EXERCISE DETAILS: Whenever a line carries the word "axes", pull it out of the entries.

[Opening DATA RECORDS section]

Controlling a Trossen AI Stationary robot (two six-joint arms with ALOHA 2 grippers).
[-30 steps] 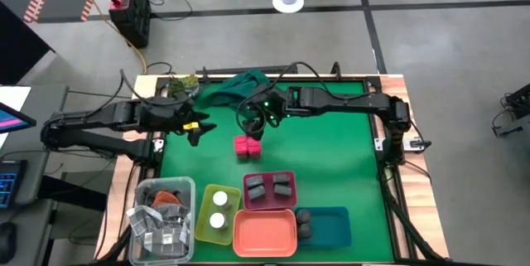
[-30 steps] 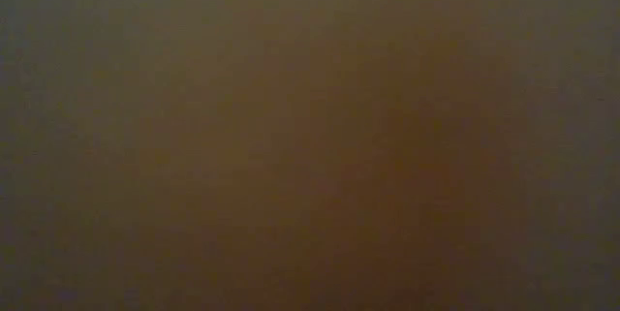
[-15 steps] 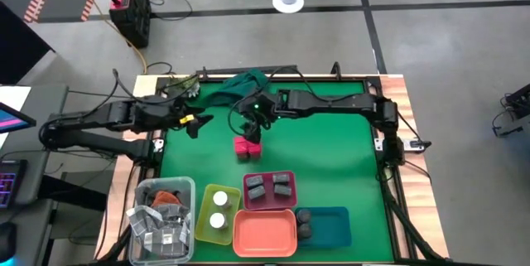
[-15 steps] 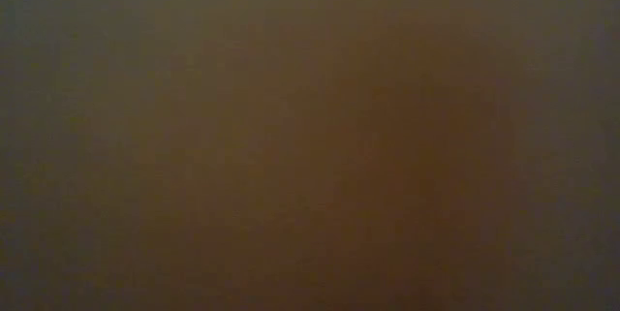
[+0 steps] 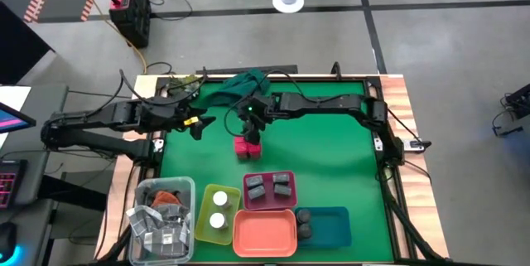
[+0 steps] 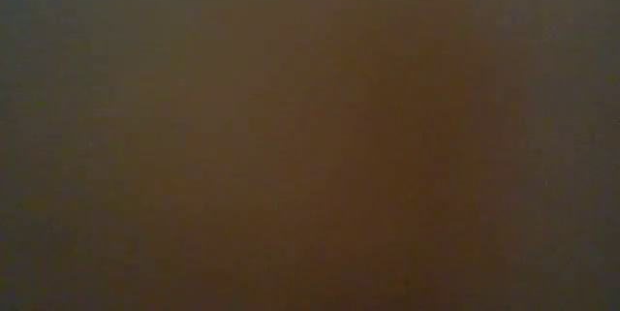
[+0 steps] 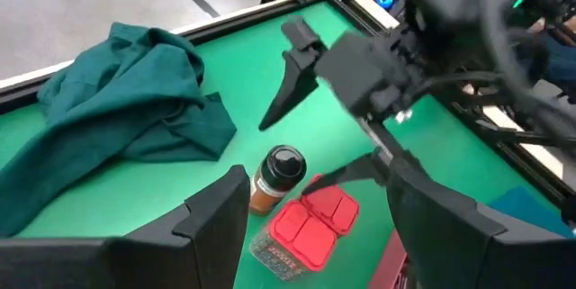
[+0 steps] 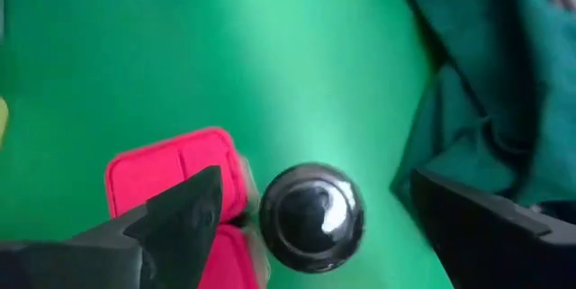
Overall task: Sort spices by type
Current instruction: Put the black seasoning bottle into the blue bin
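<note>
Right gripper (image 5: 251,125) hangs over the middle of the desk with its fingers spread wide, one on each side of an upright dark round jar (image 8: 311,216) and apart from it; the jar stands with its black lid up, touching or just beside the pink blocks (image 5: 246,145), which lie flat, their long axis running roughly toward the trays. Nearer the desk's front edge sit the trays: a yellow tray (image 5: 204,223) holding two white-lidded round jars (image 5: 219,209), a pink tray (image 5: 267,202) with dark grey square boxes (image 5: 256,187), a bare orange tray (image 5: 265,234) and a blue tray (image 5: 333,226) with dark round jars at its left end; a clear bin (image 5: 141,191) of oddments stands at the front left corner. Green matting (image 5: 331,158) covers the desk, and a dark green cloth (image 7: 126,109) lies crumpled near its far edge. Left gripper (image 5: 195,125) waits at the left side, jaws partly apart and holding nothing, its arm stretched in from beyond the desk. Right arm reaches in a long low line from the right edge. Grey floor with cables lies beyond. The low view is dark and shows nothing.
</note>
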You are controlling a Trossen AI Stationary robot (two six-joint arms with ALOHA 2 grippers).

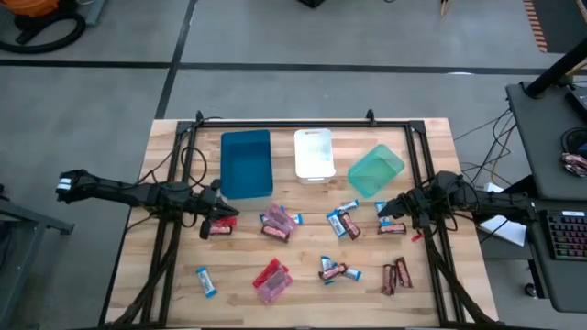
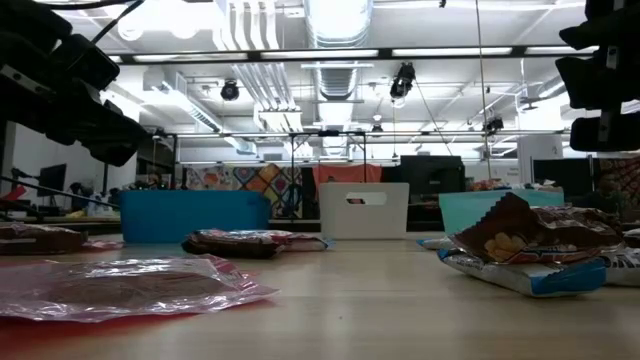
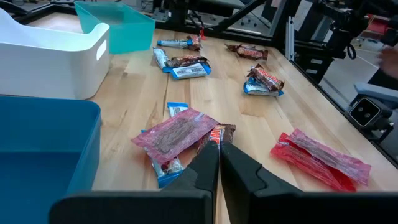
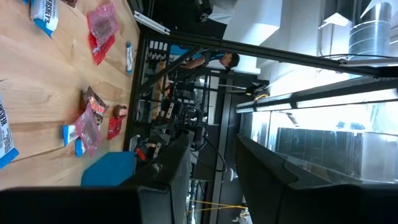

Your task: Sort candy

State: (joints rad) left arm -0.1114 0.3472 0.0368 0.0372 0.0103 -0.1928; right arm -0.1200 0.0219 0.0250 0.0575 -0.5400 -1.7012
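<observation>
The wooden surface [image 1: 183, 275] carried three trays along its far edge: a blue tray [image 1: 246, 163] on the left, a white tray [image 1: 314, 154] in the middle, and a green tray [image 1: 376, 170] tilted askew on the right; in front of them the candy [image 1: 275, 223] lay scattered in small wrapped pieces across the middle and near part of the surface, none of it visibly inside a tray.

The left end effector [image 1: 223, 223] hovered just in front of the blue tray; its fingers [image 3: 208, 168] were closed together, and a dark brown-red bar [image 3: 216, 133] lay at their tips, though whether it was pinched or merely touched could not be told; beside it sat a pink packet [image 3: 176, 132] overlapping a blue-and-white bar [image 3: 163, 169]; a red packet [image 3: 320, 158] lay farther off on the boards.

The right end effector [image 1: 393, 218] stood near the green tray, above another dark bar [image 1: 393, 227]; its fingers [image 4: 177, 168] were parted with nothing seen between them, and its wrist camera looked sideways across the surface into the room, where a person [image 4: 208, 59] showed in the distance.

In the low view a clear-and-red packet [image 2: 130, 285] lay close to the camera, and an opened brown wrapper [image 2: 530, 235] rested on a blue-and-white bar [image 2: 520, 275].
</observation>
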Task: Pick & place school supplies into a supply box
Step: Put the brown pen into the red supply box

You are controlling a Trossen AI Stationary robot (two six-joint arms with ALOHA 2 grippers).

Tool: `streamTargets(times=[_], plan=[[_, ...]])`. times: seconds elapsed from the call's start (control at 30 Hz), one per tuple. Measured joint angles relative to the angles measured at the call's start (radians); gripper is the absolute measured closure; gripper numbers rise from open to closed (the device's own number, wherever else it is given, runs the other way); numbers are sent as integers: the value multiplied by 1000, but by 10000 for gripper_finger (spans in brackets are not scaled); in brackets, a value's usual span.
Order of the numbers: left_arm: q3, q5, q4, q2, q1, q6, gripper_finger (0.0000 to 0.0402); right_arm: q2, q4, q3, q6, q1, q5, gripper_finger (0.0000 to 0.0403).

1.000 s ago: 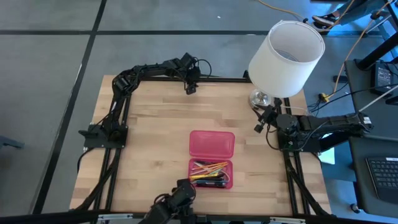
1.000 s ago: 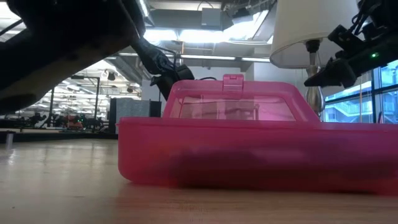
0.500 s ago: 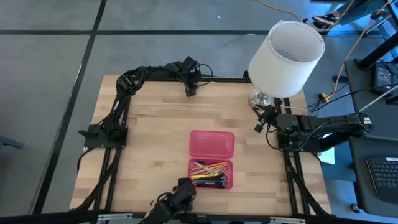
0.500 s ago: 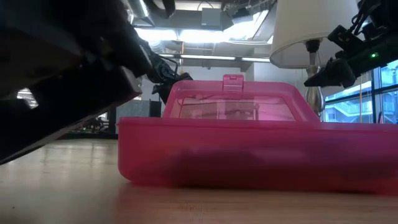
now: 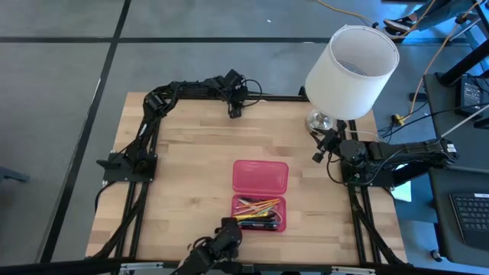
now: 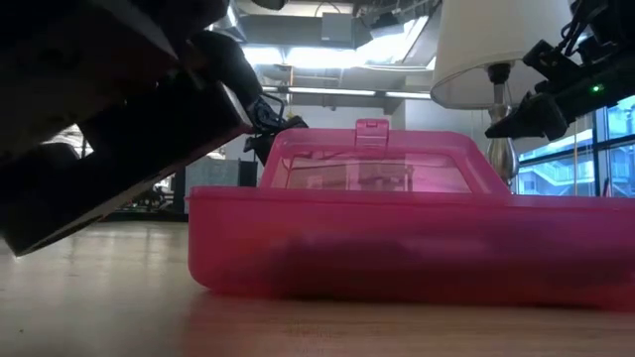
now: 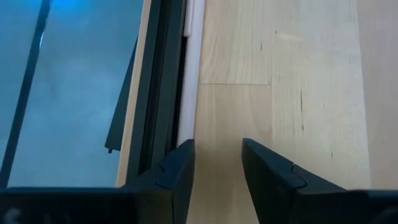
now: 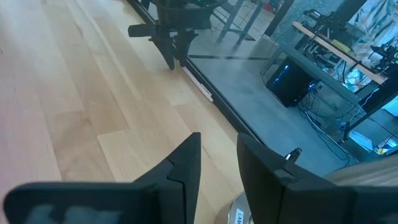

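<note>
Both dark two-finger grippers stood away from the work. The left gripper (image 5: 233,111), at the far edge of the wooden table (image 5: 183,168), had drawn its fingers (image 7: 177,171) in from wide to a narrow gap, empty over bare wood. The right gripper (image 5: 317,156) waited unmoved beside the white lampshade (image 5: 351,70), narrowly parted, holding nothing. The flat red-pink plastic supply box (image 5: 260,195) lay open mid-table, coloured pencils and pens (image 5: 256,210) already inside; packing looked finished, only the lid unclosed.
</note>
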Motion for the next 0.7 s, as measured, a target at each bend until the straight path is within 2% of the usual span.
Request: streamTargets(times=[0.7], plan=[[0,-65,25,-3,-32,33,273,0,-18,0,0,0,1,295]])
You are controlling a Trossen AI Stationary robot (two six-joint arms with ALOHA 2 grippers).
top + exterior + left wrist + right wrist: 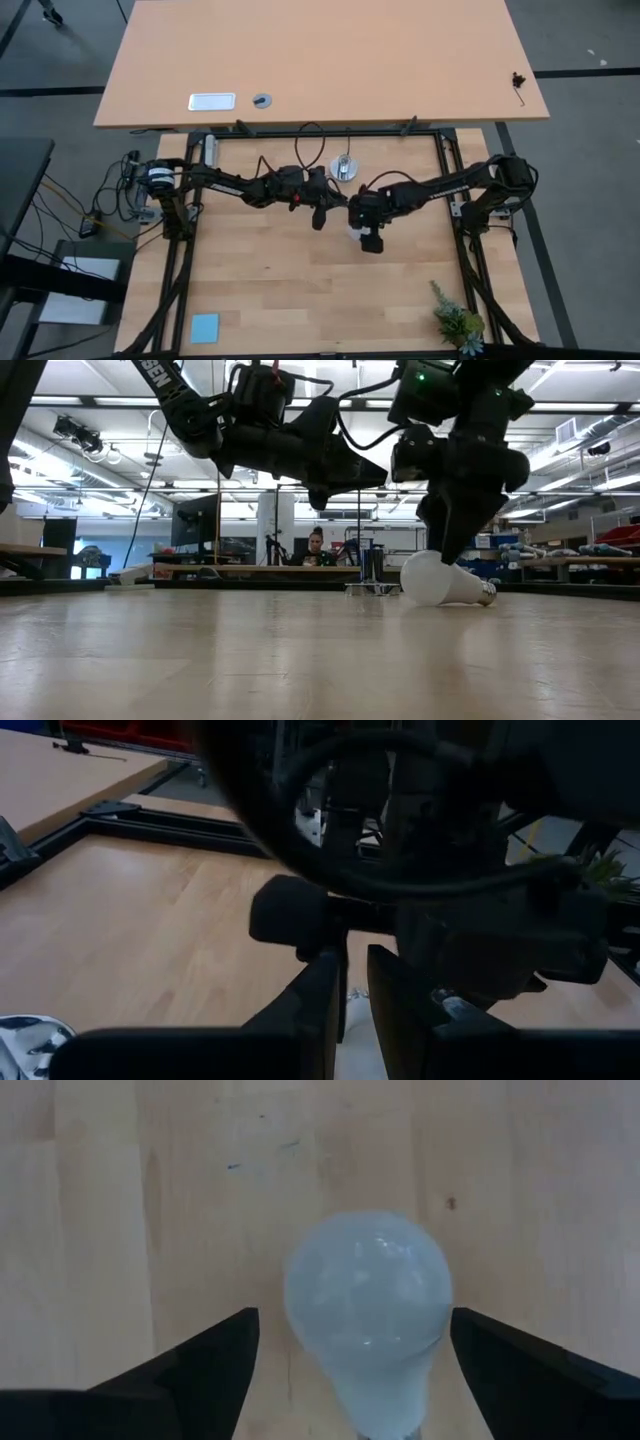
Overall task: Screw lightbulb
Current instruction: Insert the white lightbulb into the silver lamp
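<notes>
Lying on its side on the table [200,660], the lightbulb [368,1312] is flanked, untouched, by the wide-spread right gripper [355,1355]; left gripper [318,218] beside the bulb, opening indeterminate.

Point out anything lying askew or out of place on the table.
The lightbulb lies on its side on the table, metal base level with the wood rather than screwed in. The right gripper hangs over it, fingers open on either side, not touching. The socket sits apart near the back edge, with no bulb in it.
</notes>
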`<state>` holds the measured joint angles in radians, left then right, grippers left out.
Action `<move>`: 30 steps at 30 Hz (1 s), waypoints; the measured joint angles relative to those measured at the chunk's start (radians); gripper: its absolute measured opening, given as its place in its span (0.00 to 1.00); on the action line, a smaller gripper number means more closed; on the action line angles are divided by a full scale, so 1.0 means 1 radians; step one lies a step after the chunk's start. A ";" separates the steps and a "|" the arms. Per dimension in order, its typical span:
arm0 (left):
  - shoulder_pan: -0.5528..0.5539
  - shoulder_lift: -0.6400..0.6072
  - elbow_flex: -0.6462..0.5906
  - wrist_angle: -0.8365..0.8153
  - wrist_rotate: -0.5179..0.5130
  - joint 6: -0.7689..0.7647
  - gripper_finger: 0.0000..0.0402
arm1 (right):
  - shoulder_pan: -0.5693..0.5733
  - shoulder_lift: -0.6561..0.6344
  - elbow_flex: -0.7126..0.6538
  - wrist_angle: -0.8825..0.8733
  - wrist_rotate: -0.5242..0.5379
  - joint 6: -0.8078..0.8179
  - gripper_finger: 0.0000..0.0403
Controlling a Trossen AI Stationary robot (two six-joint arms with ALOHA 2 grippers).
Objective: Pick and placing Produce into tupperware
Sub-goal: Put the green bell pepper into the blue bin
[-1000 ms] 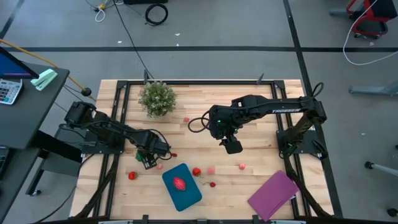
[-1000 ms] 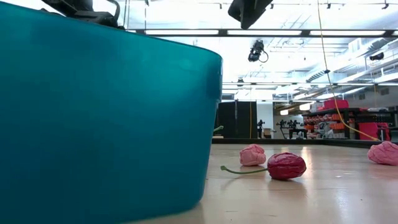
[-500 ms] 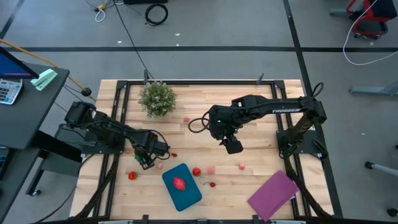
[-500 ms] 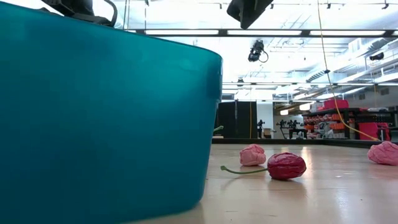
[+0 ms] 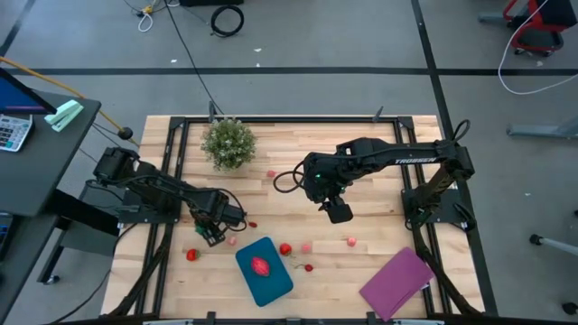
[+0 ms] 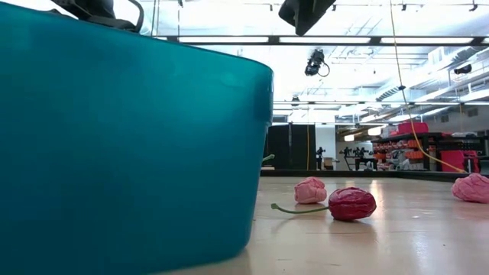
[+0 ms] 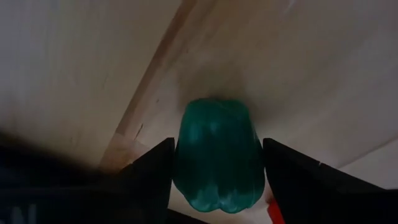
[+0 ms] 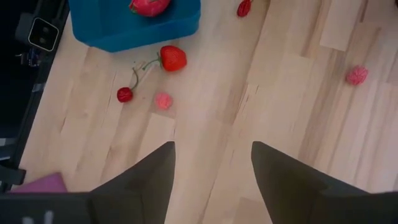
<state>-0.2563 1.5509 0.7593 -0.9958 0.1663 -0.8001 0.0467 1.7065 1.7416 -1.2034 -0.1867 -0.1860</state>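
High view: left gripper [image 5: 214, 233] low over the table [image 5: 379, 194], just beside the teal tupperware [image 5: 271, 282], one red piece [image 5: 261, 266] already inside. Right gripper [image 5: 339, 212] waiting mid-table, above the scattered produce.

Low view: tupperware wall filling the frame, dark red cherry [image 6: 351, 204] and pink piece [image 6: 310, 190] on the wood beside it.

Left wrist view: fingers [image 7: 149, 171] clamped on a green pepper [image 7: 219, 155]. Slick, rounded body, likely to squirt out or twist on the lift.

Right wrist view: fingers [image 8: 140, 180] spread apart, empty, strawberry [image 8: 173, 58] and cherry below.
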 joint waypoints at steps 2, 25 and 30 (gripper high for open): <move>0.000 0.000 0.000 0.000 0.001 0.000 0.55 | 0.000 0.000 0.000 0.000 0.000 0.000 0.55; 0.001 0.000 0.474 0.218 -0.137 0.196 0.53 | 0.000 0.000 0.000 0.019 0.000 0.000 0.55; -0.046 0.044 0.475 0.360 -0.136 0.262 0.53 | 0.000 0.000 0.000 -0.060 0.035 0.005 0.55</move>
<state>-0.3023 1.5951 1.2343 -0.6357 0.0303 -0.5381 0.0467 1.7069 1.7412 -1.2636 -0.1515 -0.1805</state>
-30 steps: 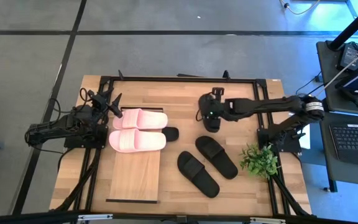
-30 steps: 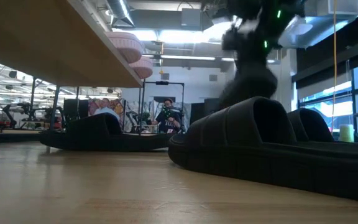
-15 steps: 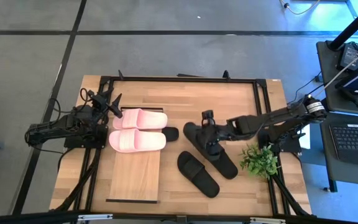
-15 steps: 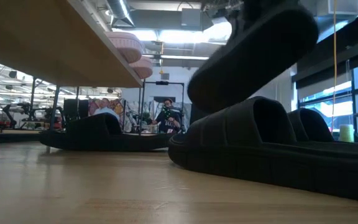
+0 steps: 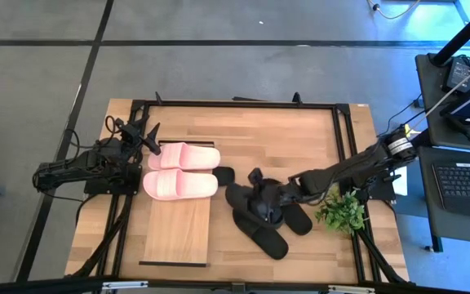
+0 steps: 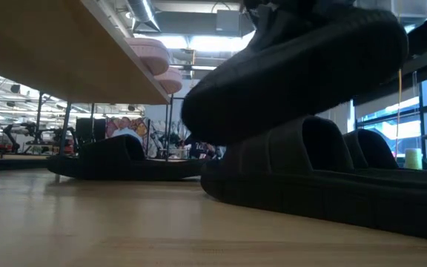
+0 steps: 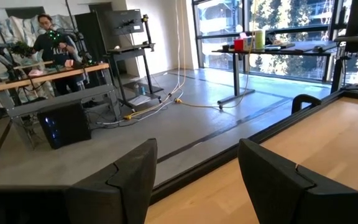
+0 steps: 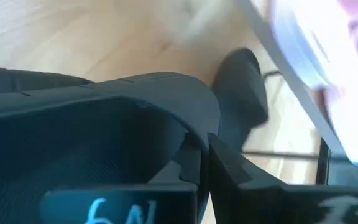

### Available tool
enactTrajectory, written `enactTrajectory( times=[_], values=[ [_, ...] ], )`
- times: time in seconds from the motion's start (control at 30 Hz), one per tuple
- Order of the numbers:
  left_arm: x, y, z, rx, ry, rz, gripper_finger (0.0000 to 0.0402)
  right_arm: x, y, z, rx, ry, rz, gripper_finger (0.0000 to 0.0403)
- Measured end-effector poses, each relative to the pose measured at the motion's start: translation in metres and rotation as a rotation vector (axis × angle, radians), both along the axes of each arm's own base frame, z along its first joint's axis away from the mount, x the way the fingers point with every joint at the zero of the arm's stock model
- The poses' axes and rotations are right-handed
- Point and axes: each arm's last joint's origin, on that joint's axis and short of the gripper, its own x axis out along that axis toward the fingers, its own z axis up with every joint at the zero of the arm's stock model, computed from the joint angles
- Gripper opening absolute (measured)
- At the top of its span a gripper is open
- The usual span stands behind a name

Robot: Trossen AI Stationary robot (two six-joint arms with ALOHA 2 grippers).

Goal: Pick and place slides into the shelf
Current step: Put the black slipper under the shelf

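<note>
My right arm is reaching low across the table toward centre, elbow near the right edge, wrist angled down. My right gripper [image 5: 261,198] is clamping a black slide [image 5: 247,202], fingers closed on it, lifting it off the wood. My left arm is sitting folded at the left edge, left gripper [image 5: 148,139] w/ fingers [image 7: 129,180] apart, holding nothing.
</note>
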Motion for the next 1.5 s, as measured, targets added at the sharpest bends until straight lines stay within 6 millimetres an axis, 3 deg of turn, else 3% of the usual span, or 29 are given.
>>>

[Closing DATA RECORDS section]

SOLUTION FOR THIS PROBLEM:
- Measured end-effector poses, each relative to the pose measured at the motion's start: translation in metres and rotation as a rotation vector (axis × angle, radians), both along the axes of each arm's own base frame, z along its first joint's axis away from the mount, x the way the fingers point with every joint at the zero of the arm's stock model
- The poses' axes and rotations are right-handed
- Point and axes: each arm's last joint's origin, on that joint's axis and short of the gripper, its own x axis out along that axis toward the fingers, its own z axis up with every joint at the zero of the arm's stock model, computed from the joint angles

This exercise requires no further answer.